Training has many enemies: lack of funding, lack of clear objectives, lack of respect, but – in my opinion and 15 years of experience – the biggest enemy to quality training is time.

By “time” I mean the amount of time that you have access to SMEs, and the deadline you are given. In the above example, one hour of SME time is surely not enough to develop seven hours of training, even if the SME is superhuman, understands training exactly, and is supremely prepared (and we all know how often that happens!). Could you throw something together? Sure, and that’s what most often occurs and is why most employees complain that the training they attend was ineffectual and not relevant to them.

So what are you to do? For the SME’s time dilemma, it’s important to educate on the importance of the SME and the difference between the role of a SME and that of a training expert. Over the years, my company has developed training on sales, for new managers, on lift-truck safety, for steel manufacturing assembly-lines, on customer service, for flight attendants, on systems, for store managers, and the list can go on and on. Does that mean we are experts in all or even any of these things? Nope. Yet we’ve created some high-results training because we are experts in adult learning, and have worked with people who were experts in the content (i.e. the SMEs).

It’s also important to, very early on, set expectations for the SME. Many SMEs think they will actually be creating the training. This scares them, so they push back by limiting their time. It’s up to you to manage the SME in terms of what you expect from them and when you might need it. SME-involvement is normally very heavy upfront and then wanes. In the beginning, you need them to do a brain-dump. However you can capture their knowledge, do it, from emails to recording conversations, to phone calls, to bulleted lists, to PowerPoint decks – in whatever form the SME is comfortable working. I have interviewed SMEs in taxi cabs, videotaped lectures, poured through twenty pages of streams of consciousness, even sat with a SME in an airport while she waited for her plane.

Some people wish there was a formula. You know, X hours of SME time to develop Y hours of training. I too wish there was but it depends on the SME, the complexity of the content, the delivery, the learners, and more. If someone put a gun to my head and said give me a number, I’d say based on experience that you will need at least 3 hours of SME time for each one hour of ILT. For e-learning, double that.

As for the deadline, it’s again a question of educating those involved. I’d estimate 75% of deadlines we have ever been given have been set arbitrarily, rather than by taking into account how long it will take to develop the training.

I instruct my people to always question deadlines. Find out why they are set. Even if it’s because the date for the class has already been set, ask them why that date was chosen. Would you set the date for a house-warming party before you have purchased a home? You might, if you don’t care about what kind of house would best meet your needs. Gently push back by educating on typical timelines for training. Remind them that the SME’s input is critical (remember the SMEs?) and that if they are truly as busy as they say they are, they are not going to be able to meet tight deadlines.

It also helps to find out if there are ulterior motives at play.
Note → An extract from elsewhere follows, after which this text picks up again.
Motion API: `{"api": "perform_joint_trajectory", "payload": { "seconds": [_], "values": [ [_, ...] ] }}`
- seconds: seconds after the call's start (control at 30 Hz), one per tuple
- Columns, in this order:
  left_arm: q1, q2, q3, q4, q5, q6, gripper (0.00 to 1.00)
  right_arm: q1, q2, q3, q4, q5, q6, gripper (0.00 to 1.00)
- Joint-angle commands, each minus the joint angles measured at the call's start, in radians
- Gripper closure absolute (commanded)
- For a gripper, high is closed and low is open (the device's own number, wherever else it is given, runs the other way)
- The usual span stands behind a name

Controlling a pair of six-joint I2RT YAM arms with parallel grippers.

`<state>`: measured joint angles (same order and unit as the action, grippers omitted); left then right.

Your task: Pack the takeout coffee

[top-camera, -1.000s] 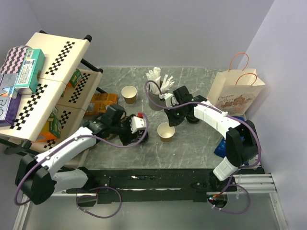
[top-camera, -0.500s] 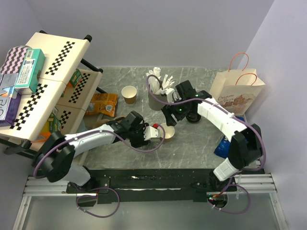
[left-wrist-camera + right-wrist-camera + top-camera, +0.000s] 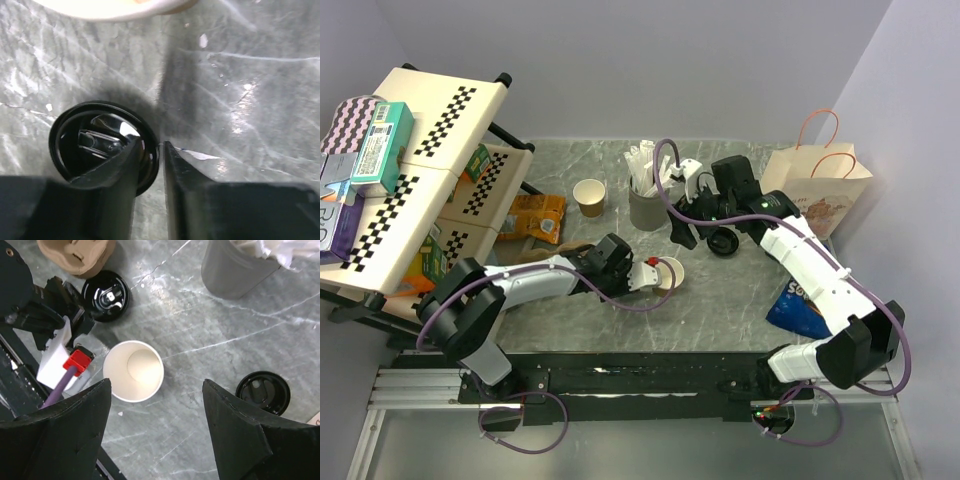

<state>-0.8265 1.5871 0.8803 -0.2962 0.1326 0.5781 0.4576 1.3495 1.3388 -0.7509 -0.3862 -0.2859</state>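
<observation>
Upright kraft cup point(image 3: 133, 371), white inside, open-topped

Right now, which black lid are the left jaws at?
The lid beside the brown carrier; the left jaws straddle its rim. The other lid lies alone past the cup.

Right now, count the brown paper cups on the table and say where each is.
2. One cup stands back left by the orange packet; the other cup stands mid-table. Both are unlidded. More may be hidden from view.
</observation>
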Motion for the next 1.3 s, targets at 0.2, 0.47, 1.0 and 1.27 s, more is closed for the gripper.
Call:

Maybe your contact has committed to completing the project for his or her performance review or that he or she is being pressured by their manager who is being pressured by their own manager, and so on. If this is the case, perhaps you can devise a solution that occurs in stages – thus satisfying the deadlines your contact has committed to without compromising the quality of the final product.

The theme here for both “time” challenges is open and honest communication. Question where you can and educate where it’s necessary. To be fair, we have worked with some wonderful clients who have given us ample resources and time, and the result is always exponentially better.